Action sürümlerini sabitle. uses: actions/checkout@v4 iyi ama production için uses: actions/checkout@b4ffde65f46336ab88eb53be808477a3936bae11 (tam SHA) düşün. Ele geçirilmiş bir action secret'larını sızdırabilir. 2025'teki tj-actions/changed-files olayı bunun teorik olmadığını kanıtladı.
Her şeyi önbelleğe alma. Bir keresinde node_modules'u doğrudan (sadece pnpm store'u değil) önbelleğe aldım ve bayat native binding'lerin neden olduğu hayalet bir build hatası ayıklarken iki saat harcadım. Paket yöneticisi store'unu önbelleğe al, kurulu modülleri değil.
Zaman aşımı ayarla. Her job'un timeout-minutes'ı olmalı. Varsayılan 360 dakika (6 saat). SSH bağlantısı koptuğu için deploy'un takılırsa, aylık dakikalarını tükettiğinde altı saat sonra keşfetmek istemezsin.
jobs:
deploy:
timeout-minutes: 15
runs-on: ubuntu-latestconcurrency'yi akıllıca kullan. PR'lar için cancel-in-progress: true her zaman doğru — zaten force-push ile üzerine yazılmış bir commit'in CI sonucuyla kimse ilgilenmez. Production deploy'ları için false olarak ayarla. Hızla takip eden bir commit'in yarıda kalan bir deploy'u iptal etmesini istemezsin.

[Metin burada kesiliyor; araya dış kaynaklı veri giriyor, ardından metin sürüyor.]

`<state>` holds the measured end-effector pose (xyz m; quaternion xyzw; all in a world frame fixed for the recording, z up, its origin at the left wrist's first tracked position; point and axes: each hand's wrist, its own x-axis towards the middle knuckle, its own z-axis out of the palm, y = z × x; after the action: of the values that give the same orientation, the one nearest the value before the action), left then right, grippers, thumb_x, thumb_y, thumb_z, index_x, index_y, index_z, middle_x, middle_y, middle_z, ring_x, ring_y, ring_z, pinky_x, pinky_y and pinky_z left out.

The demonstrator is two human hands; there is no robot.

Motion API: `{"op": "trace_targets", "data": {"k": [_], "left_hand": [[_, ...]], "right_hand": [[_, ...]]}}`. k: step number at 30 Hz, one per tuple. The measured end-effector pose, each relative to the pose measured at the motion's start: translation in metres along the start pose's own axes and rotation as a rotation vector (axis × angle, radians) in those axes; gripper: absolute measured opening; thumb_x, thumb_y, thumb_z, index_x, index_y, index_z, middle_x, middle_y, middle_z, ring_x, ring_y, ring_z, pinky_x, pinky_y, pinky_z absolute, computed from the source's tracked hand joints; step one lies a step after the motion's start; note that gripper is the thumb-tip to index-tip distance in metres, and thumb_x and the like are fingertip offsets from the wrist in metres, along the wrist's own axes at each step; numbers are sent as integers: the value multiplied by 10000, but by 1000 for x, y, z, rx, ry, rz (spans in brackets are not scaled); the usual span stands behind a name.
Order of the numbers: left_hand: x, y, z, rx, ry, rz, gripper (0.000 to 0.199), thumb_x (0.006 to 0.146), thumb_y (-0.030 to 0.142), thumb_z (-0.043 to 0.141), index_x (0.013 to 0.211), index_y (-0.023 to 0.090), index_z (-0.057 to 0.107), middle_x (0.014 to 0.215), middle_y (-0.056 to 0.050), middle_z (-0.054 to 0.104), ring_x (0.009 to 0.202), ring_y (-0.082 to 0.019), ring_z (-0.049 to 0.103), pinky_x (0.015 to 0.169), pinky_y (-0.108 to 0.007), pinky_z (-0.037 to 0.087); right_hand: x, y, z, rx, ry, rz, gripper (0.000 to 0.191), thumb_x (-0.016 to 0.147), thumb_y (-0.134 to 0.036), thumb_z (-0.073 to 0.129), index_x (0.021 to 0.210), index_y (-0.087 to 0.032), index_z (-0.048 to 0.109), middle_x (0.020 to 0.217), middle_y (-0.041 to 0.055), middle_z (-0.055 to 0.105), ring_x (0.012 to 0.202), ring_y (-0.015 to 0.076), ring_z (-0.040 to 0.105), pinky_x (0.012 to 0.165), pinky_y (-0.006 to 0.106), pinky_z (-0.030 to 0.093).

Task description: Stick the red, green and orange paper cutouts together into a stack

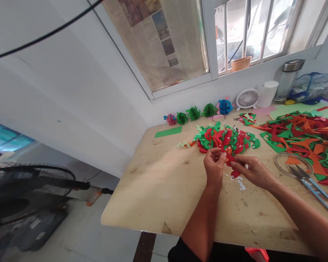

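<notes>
Between my two hands is a red paper cutout [229, 158], curved in shape. My left hand [214, 164] pinches its upper left part with thumb and fingers. On its right side, my right hand [250, 169] grips it, and a red end hangs below the fingers. Just beyond lies a pile of red and green paper cutouts [239, 140], some with small white squares on them. Small white paper squares [242, 186] are scattered on the wooden table [158, 182] beneath my right hand.
To the right sit scissors [314, 187], a roll of clear tape [279, 160] and a heap of paper scraps [297, 127]. Along the wall stand green paper ornaments [193, 113], a blue ornament [224, 106], a small white fan [247, 99] and a glass bottle [287, 82]. A green paper strip [168, 132] lies at back left.
</notes>
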<state>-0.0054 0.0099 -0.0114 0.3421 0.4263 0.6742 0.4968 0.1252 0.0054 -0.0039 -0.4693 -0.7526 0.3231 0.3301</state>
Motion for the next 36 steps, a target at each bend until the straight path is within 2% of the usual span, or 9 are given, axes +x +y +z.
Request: {"op": "trace_targets", "data": {"k": [6,14,29,36], "left_hand": [[0,-2,0,-42,12,-30,296,603,249,731,851,145,608,708,7,559,642,-77,530,617,-200,425],[-2,2,2,-195,-63,-189,369,599,242,738,930,158,596,765,-22,633,642,-88,579,657,-223,442],[1,5,2,-247,47,-195,253,559,276,754,726,132,629,653,-4,624,562,-84,571,592,-224,457],[1,3,3,-168,83,-124,260,559,306,759,706,127,640,620,-4,623,530,-87,559,564,-236,475]], "right_hand": [[0,2,1,-15,16,-9,346,843,-414,463,580,-205,382,522,-40,371,482,100,345,460,229,272],[0,4,0,-26,14,-7,341,835,-437,464,590,-205,412,515,-39,388,473,100,352,452,228,275],[0,2,-1,-115,-28,-6,309,861,-399,437,629,-198,474,529,-32,415,489,104,382,466,233,302],[1,-1,-1,-78,-28,6,346,851,-439,435,603,-199,466,529,-29,388,486,107,367,456,231,292]]}}
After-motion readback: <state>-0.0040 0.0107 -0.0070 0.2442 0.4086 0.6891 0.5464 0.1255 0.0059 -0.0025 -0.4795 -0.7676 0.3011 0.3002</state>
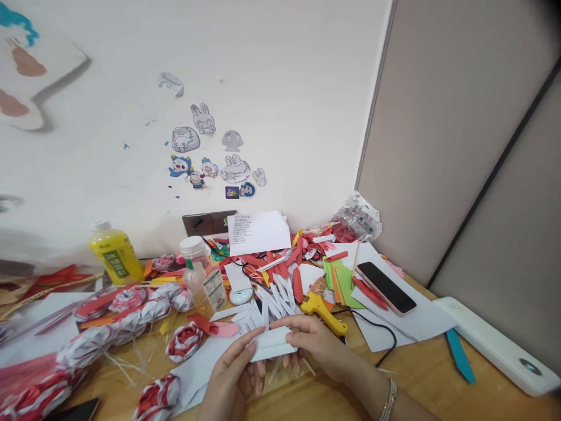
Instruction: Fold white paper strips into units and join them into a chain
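Between my two hands is a small folded piece of white paper (pixel 272 344), held above the wooden table. My left hand (pixel 236 371) pinches its left end between thumb and fingers. At the right end, my right hand (pixel 313 342) grips the paper with the thumb on top and fingers underneath. Just beyond lies a pile of folded white paper strips (pixel 274 304). A yellow hot glue gun (pixel 324 313) rests near my right hand. To the left of my left hand are red-and-white folded paper rosettes (pixel 184 342) and flat white sheets (pixel 197 368).
A yellow-liquid bottle (pixel 114 254) and a clear plastic jar (pixel 202 280) stand at the left. Red paper scraps (pixel 280 269) fill the back. On the right are a phone (pixel 386 287), a black cable (pixel 385 327), a teal strip (pixel 460 356) and a long white device (pixel 495 345).
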A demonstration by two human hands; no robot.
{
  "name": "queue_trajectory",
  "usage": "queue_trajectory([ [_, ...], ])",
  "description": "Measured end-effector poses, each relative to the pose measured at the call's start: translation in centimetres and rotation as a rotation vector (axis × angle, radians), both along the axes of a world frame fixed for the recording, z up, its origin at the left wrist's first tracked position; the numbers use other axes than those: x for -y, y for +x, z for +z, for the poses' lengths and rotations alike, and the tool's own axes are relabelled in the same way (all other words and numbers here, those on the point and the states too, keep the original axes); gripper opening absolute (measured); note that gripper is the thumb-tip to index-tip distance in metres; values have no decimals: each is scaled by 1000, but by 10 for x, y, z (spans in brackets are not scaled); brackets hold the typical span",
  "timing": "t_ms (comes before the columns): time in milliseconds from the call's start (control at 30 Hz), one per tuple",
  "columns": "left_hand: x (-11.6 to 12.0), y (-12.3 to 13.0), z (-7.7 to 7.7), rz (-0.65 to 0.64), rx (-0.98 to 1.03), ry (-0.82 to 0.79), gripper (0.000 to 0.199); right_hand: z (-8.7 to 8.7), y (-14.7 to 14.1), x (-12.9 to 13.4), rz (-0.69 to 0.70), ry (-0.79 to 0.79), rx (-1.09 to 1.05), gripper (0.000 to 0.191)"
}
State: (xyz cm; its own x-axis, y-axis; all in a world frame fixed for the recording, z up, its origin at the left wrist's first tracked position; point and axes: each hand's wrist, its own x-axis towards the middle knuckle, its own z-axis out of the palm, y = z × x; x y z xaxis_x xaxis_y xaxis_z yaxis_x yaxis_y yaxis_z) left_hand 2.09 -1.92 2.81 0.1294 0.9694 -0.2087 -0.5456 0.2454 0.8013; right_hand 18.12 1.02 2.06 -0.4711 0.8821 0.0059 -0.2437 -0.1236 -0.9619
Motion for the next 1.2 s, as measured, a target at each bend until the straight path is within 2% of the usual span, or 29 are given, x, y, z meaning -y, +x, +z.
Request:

Workflow dosyanı test et. Workflow'ları lokalde çalıştırmak için act (https://github.com/nektos/act) kullan. Her şeyi yakalamaz (secret'lar mevcut değil ve runner ortamı farklı) ama push etmeden önce YAML sözdizimi hatalarını ve bariz mantık hatalarını yakalar.
CI maliyetlerini izle. GitHub Actions dakikaları açık repo'lar için ücretsiz ve özel repo'lar için ucuz ama toplanır. Çoklu platform Docker build'leri 2x dakika (platform başına bir). Matrix test stratejileri çalışma süresini çarpıyor. Faturalama sayfasına göz at.
En iyi CI/CD pipeline'ı güvendiğin pipeline'dır. Güven güvenilirlik, gözlemlenebilirlik ve artımlı iyileştirmeden gelir. Basit bir lint-test-build pipeline'ıyla başla. Tekrarlanabilirliğe ihtiyacın olduğunda Docker ekle. Otomasyona ihtiyacın olduğunda SSH deployment ekle. Güvene ihtiyacın olduğunda bildirimler ekle. İlk günden tam pipeline'ı kurma — soyutlamaları yanlış yaparsın.
Bugün ihtiyacın olan pipeline'ı kur ve projenle birlikte büyümesine izin ver.